Is he British? Or have I missed something, I got the impression that he is not a Native English Speaker, may he's

an Indian, and that's why the OP called him Adam.:cheesy:

The OP is Czech. Been in Thailand for around 6 years initially on visa runs,  lived in Bangkok, the north, multiple provinces and finally Isaan commuting between other countries. Since march 2017 he has a G/F, got married in April, then again June after asking about pre nup agreements, gained a Thai family and 16 year old niece looking for a father.

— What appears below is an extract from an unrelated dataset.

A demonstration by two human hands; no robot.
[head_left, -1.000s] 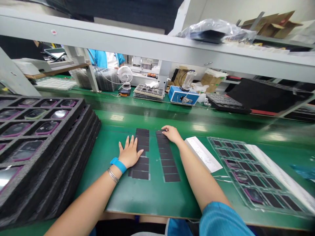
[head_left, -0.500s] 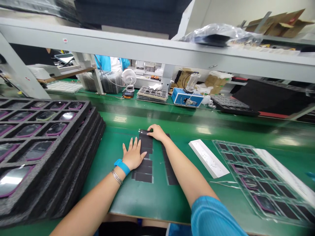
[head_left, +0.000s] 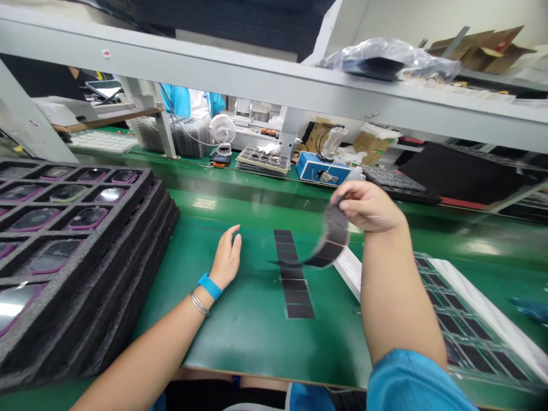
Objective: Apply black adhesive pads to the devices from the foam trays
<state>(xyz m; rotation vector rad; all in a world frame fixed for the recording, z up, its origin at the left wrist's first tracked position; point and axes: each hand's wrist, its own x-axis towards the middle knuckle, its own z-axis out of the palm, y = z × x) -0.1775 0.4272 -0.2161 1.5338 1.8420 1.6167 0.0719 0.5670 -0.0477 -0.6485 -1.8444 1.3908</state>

Oh yes, and rides a Big Bike...a 300cc Kwaker...555.... Highly knowledgeable about bar girls and made over 3 million baht in his home country before coming to Thailand, doesn't like whinging old farts or Brits and is also a Bit coin collector.

 

All at the tender age of 28 with a 42 year old wife

 

 

3 hours ago, freebyrd said:

Sorry if it's too long..... that's when I stopped reading.

LOL. The good parts are when he talks about satisfying his GF.

 

It's honestly better than reading fiction.

 

 

1 hour ago, Khon Kaen Dave said:

What's a New York Minute? is it different from a London Minute, or a Kentish half hour, or a Merseyside second, what is it?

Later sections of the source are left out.